For a film promoted as evoking The Wrestler and Brokeback Mountain (what a pitch), the overall tone for the quiet but mercurial Chilean film My Last Round is positively funereal. If a brief scene at a burial or the fact a dog is run over in the beginning isn’t enough to prepare you for the tragedy ahead, keep in mind the title. In his mid-30s and knowing it’s time to move on, Octavio has given up boxing—doctor’s orders, his brain could hemorrhage. He takes off to Santiago with his new boyfriend, the younger, clean-cut Hugo, who arouses protective feelings from all the film’s women. Though I wished it had gone in a different direction, director Julio Jorquera moves the film along, and his lead actors have an easing-going banter and tenderness that’s unusual for a screen couple of any gender.

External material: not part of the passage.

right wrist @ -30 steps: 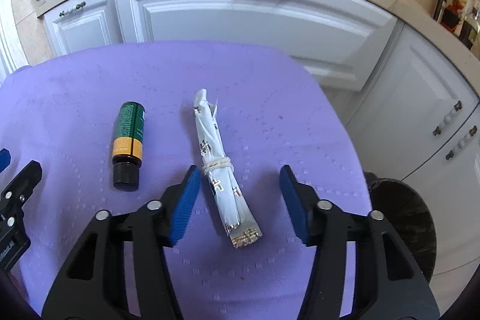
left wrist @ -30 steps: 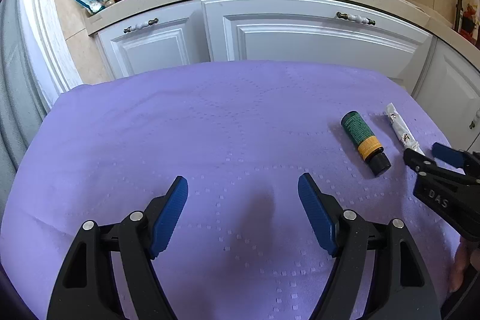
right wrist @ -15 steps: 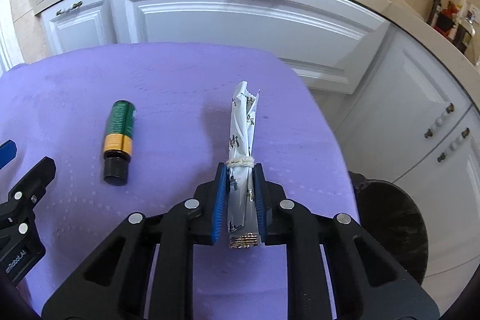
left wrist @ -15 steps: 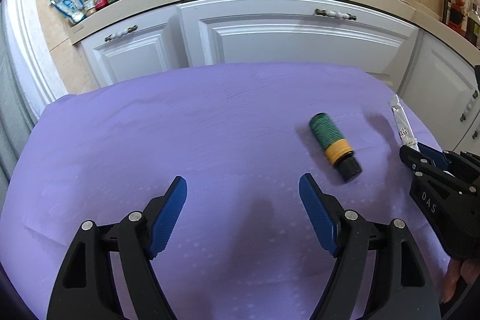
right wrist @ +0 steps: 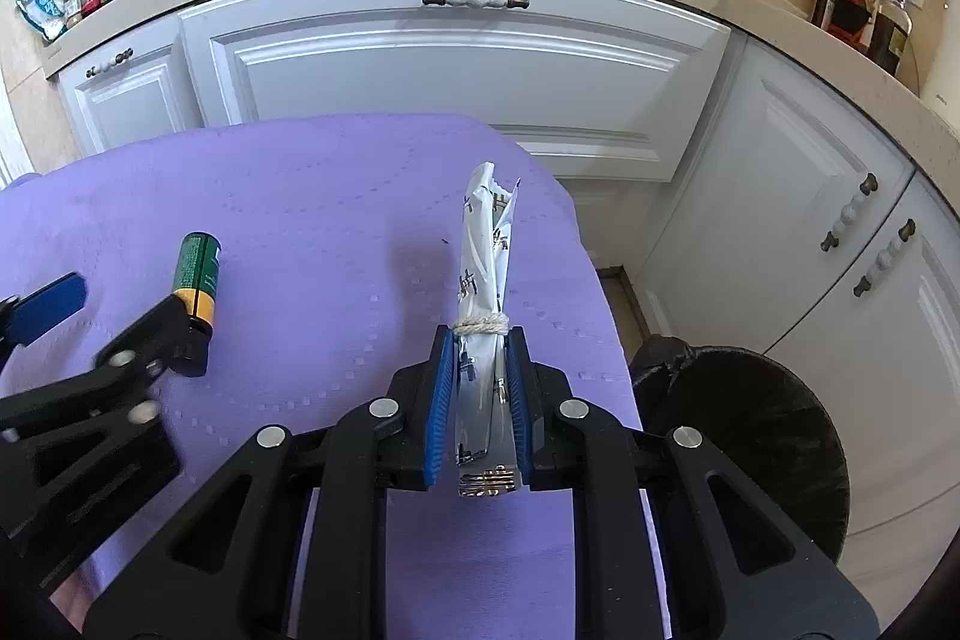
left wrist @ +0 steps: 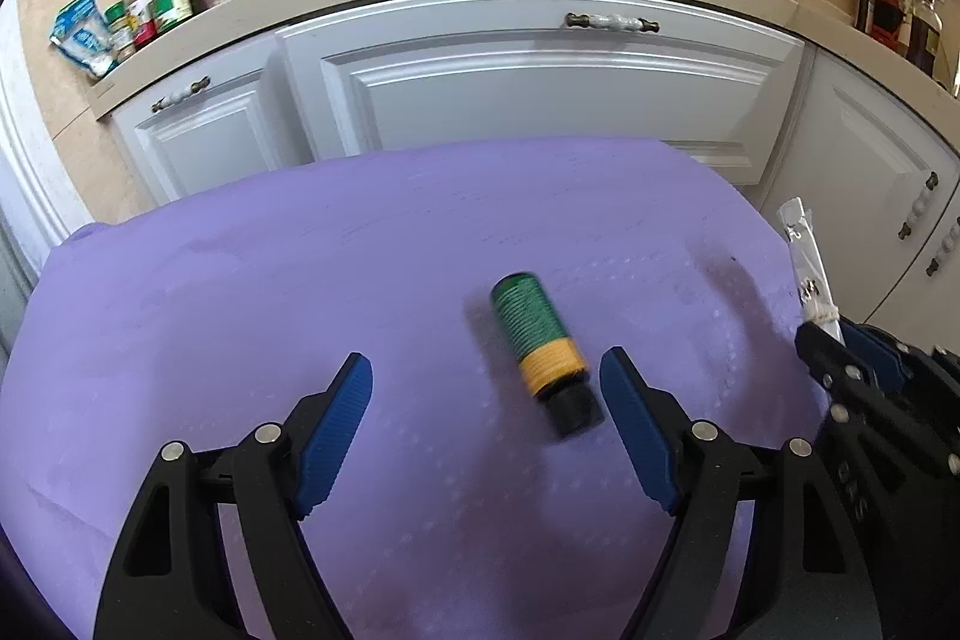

It will be available on video on demand through the Festival Streaming Room. Also in the Viewpoints section, The Swell Season follows Glen Hansard and Marketa Irglova on their tour after their out-of-nowhere Academy Award for best song (“Falling Slowly”) from Once. The film is shot in black and white, and its entire tone is of the morning after. Hansard busked for 20 years before he suddenly became an emo poster boy, and she was 19 when she graciously accepted her Oscar. Now what? How do you top that achievement? The fear and anxiety is palpable from both of them, especially the ambivalent Irglova, who’s as stiff and reticent onstage and off as she appeared in Once. They are generally as laidback as their songs, even when they argue. Later in the tour, the bickering increases, and she makes the observation that he has replaced his old struggles with new ones. And you have to ask yourself, how much was the omnipresent camera another hindrance to the grind of the tour and the strain on their relationship. It follows them everywhere—a nude dip into the ocean isn’t off limits. You might feel guilty. A call for empathy and action, Lee Hirsch’s absorbing and cathartic The Bully Project is competing in the World Documentary Competition, and unquestionably it’s a strong contender. He focuses on five families in the Bible Belt. Two had sons who committed suicide at ages 11 and 17 after continuous bullying at school. Its offhand, insightful moments are likely to jolt an audience. Eventually Hirsch has to stop observing and become involved, disclosing his footage of bullying on a bus to parents and school officials. And as part of Tribeca’s
full menu, the “Cinemania” section offers midnight-movie goofs on the
horror genre. From Norway, Trollhunter is, ahem, culled
from hours of footage made by a group of college students following the
country’s number one terminator of destructive forest creatures. And if
you’ve had enough of It’s a Wonderful Life, you now have a
seasonal replacement. In Saint, a maniac Saint Nick rampages
through a blood-splattered Amsterdam during a full moon in an
affectionate homage to John Carpenter’s original Halloween.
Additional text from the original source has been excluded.